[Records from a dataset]

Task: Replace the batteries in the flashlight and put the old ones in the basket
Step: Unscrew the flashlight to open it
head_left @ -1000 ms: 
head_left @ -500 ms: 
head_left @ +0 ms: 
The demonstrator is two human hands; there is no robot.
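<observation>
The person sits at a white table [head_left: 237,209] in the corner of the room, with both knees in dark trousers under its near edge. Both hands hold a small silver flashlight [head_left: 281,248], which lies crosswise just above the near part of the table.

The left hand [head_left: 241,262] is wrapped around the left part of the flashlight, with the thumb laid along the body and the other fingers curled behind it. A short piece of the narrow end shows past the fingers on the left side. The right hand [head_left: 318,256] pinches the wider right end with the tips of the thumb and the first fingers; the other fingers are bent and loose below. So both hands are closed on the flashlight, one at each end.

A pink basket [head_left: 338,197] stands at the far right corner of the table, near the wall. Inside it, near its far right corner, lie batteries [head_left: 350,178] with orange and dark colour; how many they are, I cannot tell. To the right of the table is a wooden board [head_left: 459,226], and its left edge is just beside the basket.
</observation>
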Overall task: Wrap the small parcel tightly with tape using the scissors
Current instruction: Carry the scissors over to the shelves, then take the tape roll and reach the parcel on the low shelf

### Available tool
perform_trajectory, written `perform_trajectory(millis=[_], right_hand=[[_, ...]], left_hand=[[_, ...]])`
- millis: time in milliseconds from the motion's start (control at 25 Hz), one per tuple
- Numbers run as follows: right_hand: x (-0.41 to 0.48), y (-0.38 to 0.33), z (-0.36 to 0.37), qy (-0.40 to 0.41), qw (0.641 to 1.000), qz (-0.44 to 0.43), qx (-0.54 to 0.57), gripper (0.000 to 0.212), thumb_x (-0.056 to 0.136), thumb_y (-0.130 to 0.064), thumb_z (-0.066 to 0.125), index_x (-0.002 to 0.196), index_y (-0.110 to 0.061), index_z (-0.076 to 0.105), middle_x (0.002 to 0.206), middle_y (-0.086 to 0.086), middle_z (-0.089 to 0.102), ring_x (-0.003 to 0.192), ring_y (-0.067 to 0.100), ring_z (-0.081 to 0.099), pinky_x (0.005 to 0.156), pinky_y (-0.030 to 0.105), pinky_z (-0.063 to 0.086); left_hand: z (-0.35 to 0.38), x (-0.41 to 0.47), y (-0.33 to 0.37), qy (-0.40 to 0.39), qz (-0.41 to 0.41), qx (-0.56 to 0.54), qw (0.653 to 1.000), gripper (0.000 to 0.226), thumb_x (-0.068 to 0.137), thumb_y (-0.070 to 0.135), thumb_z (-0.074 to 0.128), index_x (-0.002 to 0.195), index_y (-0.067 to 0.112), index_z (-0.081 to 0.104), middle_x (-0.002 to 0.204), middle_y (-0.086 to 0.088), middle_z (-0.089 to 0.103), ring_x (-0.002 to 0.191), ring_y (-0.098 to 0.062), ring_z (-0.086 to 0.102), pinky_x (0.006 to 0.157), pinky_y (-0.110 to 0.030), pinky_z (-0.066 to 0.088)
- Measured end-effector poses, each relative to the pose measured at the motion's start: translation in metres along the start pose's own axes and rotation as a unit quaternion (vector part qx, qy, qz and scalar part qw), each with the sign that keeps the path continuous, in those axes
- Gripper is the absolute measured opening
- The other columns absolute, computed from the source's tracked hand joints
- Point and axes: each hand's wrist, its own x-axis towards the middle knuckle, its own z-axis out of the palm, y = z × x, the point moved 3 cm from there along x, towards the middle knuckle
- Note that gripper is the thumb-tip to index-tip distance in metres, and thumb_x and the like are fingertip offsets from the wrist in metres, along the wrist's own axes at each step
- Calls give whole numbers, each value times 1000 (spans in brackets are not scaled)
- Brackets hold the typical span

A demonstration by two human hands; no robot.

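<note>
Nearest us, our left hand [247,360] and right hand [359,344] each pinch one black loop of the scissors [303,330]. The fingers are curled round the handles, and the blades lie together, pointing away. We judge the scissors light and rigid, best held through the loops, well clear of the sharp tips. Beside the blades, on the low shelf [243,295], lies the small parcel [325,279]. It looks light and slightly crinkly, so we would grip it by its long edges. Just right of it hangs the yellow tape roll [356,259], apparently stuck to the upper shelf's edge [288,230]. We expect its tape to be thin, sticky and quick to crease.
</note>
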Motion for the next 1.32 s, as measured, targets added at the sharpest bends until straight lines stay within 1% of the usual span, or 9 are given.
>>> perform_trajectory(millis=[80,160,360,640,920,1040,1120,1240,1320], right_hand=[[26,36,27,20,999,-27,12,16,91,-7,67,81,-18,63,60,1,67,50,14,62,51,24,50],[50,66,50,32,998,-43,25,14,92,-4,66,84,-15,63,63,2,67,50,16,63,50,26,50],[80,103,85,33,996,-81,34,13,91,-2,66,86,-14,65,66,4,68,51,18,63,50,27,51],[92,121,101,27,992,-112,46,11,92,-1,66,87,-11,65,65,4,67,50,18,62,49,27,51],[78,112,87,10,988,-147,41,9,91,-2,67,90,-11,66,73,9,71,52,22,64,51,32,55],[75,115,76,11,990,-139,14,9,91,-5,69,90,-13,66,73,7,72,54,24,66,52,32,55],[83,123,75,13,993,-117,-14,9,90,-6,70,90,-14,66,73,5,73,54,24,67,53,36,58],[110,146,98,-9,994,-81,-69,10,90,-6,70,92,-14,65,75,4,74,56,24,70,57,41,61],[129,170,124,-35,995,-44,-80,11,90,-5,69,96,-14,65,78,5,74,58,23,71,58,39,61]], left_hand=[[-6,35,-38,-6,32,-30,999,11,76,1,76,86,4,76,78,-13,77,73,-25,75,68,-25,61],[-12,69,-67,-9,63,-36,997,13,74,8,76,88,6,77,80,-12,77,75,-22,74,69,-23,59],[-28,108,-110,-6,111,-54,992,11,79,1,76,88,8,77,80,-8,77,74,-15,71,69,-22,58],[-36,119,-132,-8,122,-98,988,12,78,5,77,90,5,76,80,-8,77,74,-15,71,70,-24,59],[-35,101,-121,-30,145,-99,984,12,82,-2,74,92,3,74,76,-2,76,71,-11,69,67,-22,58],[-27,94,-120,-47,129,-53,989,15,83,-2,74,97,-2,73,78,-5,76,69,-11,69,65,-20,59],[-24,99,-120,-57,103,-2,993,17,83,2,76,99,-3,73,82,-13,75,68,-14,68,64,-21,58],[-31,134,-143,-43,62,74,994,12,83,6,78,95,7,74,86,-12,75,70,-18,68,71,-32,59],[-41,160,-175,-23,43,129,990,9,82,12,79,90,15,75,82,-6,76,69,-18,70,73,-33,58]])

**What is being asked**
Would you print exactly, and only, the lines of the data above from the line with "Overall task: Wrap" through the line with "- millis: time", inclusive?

**Answer below**
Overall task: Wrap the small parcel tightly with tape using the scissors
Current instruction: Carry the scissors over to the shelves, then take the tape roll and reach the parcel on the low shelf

### Available tool
perform_trajectory, written `perform_trajectory(millis=[_], right_hand=[[_, ...]], left_hand=[[_, ...]])`
- millis: time in milliseconds from the motion's start (control at 25 Hz), one per tuple

There is nothing more to this answer.